Instructions for the task ▸
Render every entry verbatim.
== Segment start ==
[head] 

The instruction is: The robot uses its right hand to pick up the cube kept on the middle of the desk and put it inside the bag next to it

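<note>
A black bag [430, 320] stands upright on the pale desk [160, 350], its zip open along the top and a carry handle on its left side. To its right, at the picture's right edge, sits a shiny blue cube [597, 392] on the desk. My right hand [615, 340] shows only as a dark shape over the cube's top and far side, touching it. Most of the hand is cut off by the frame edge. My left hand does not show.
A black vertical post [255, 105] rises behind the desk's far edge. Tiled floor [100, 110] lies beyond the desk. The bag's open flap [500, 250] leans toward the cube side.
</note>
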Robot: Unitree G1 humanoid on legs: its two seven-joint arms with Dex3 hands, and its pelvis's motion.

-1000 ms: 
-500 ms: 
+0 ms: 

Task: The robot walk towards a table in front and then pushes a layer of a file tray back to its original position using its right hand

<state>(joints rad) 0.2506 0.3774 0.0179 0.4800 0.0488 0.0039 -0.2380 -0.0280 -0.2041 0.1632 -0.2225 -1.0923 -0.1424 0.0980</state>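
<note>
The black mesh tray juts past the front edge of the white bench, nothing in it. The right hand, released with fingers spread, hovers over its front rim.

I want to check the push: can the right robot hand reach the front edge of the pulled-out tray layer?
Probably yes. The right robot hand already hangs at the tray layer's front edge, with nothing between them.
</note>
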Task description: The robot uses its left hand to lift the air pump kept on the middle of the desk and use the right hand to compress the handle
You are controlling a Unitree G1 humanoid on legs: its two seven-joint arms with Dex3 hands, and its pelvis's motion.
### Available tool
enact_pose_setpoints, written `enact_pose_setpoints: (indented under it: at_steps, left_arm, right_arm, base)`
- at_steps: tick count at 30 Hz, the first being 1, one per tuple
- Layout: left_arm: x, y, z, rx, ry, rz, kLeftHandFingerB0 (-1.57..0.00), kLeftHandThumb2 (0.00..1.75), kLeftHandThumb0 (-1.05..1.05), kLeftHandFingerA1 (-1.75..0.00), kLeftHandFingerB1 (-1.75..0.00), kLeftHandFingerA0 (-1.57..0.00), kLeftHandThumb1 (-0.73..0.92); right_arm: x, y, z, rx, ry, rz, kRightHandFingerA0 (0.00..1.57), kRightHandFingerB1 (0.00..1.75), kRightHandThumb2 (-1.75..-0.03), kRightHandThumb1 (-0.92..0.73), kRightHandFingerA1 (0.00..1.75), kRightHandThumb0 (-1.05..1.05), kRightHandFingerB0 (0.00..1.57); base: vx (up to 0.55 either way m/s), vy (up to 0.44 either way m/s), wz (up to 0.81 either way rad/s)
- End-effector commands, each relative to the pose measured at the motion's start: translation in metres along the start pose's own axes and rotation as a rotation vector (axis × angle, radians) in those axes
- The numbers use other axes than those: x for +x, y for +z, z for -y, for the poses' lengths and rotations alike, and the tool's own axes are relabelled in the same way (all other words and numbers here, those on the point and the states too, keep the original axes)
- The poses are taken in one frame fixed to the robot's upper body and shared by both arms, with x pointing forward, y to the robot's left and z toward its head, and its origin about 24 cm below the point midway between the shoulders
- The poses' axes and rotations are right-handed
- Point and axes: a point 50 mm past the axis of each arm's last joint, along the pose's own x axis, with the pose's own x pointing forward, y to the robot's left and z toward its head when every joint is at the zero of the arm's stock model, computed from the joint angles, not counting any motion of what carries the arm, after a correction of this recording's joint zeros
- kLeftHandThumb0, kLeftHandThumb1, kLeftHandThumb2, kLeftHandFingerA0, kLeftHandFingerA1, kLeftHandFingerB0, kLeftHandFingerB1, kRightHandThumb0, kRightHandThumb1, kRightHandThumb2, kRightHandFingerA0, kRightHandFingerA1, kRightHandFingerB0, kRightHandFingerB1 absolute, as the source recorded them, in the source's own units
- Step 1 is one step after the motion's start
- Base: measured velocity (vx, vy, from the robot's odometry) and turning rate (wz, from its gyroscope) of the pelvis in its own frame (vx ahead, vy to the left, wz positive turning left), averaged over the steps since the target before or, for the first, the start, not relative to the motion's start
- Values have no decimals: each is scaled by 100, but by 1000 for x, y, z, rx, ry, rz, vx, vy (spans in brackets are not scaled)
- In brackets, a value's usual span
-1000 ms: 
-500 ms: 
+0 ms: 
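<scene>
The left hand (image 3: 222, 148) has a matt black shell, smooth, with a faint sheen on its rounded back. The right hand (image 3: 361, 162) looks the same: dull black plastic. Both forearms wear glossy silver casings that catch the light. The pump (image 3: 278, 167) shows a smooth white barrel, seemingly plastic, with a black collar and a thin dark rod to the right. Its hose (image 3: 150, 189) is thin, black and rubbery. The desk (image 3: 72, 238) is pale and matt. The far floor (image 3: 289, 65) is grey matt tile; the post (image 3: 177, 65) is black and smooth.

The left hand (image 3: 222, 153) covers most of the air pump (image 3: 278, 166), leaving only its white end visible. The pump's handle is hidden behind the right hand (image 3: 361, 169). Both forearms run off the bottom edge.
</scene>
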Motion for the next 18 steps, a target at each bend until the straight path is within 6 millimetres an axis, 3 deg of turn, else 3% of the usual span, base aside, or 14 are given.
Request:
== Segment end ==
Reply ▸
[head] 

The instruction is: The robot uses its right hand to pick up the cube kept on the middle of the desk and put it inside the bag next to it

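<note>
A black bag [430, 320] stands upright on the pale desk [160, 350], its zip open along the top and a carry handle on its left side. To its right, at the picture's right edge, sits a shiny blue cube [597, 392] on the desk. My right hand [615, 340] shows only as a dark shape over the cube's top and far side, touching it. Most of the hand is cut off by the frame edge. My left hand does not show.
A black vertical post [255, 105] rises behind the desk's far edge. Tiled floor [100, 110] lies beyond the desk. The bag's open flap [500, 250] leans toward the cube side.
</note>
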Robot: Unitree G1 humanoid on legs: its two seven-joint arms with Dex3 hands, and its pelvis's motion.

-1000 ms: 
-500 ms: 
+0 ms: 

Task: The robot walk towards a table in front and then pushes a layer of a file tray back to its original position using its right hand

<state>(joints rad) 0.2506 0.3774 0.0179 0.4800 0.0488 0.0039 -0.2380 -0.0280 -0.2041 0.1632 -0.2225 -1.0923 -0.1424 0.0980</state>
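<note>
The black mesh tray juts past the front edge of the white bench, nothing in it. The right hand, released with fingers spread, hovers over its front rim.

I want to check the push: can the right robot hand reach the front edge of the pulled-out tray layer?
Probably yes. The right robot hand already hangs at the tray layer's front edge, with nothing between them.
</note>
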Task description: The robot uses its left hand to lift the air pump kept on the middle of the desk and use the right hand to compress the handle
You are controlling a Unitree G1 humanoid on legs: its two seven-joint arms with Dex3 hands, and its pelvis's motion.
### Available tool
enact_pose_setpoints, written `enact_pose_setpoints: (indented under it: at_steps, left_arm, right_arm, base)`
- at_steps: tick count at 30 Hz, the first being 1, one per tuple
- Layout: left_arm: x, y, z, rx, ry, rz, kLeftHandFingerB0 (-1.57..0.00), kLeftHandThumb2 (0.00..1.75), kLeftHandThumb0 (-1.05..1.05), kLeftHandFingerA1 (-1.75..0.00), kLeftHandFingerB1 (-1.75..0.00), kLeftHandFingerA0 (-1.57..0.00), kLeftHandThumb1 (-0.73..0.92); right_arm: x, y, z, rx, ry, rz, kRightHandFingerA0 (0.00..1.57), kRightHandFingerB1 (0.00..1.75), kRightHandThumb2 (-1.75..-0.03), kRightHandThumb1 (-0.92..0.73), kRightHandFingerA1 (0.00..1.75), kRightHandThumb0 (-1.05..1.05), kRightHandFingerB0 (0.00..1.57); base: vx (up to 0.55 either way m/s), vy (up to 0.44 either way m/s), wz (up to 0.81 either way rad/s)
- End-effector commands, each relative to the pose measured at the motion's start: translation in metres along the start pose's own axes and rotation as a rotation vector (axis × angle, radians) in those axes
- The numbers use other axes than those: x for +x, y for +z, z for -y, for the poses' lengths and rotations alike, and the tool's own axes are relabelled in the same way (all other words and numbers here, those on the point and the states too, keep the original axes)
- The poses are taken in one frame fixed to the robot's upper body and shared by both arms, with x pointing forward, y to the robot's left and z toward its head, and its origin about 24 cm below the point midway between the shoulders
- The poses' axes and rotations are right-handed
- Point and axes: a point 50 mm past the axis of each arm's last joint, along the pose's own x axis, with the pose's own x pointing forward, y to the robot's left and z toward its head when every joint is at the zero of the arm's stock model, computed from the joint angles, not counting any motion of what carries the arm, after a correction of this recording's joint zeros
- kLeftHandThumb0, kLeftHandThumb1, kLeftHandThumb2, kLeftHandFingerA0, kLeftHandFingerA1, kLeftHandFingerB0, kLeftHandFingerB1, kRightHandThumb0, kRightHandThumb1, kRightHandThumb2, kRightHandFingerA0, kRightHandFingerA1, kRightHandFingerB0, kRightHandFingerB1 absolute, as the source recorded them, in the source's own units
- Step 1 is one step after the motion's start
- Base: measured velocity (vx, vy, from the robot's odometry) and turning rate (wz, from its gyroscope) of the pelvis in its own frame (vx ahead, vy to the left, wz positive turning left), averaged over the steps since the target before or, for the first, the start, not relative to the motion's start
- Values have no decimals: each is scaled by 100, but by 1000 for x, y, z, rx, ry, rz, vx, vy (spans in brackets are not scaled)
- In brackets, a value's usual span
-1000 ms: 
-500 ms: 
+0 ms: 
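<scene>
The left hand (image 3: 222, 148) has a matt black shell, smooth, with a faint sheen on its rounded back. The right hand (image 3: 361, 162) looks the same: dull black plastic. Both forearms wear glossy silver casings that catch the light. The pump (image 3: 278, 167) shows a smooth white barrel, seemingly plastic, with a black collar and a thin dark rod to the right. Its hose (image 3: 150, 189) is thin, black and rubbery. The desk (image 3: 72, 238) is pale and matt. The far floor (image 3: 289, 65) is grey matt tile; the post (image 3: 177, 65) is black and smooth.

The left hand (image 3: 222, 153) covers most of the air pump (image 3: 278, 166), leaving only its white end visible. The pump's handle is hidden behind the right hand (image 3: 361, 169). Both forearms run off the bottom edge.
</scene>
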Motion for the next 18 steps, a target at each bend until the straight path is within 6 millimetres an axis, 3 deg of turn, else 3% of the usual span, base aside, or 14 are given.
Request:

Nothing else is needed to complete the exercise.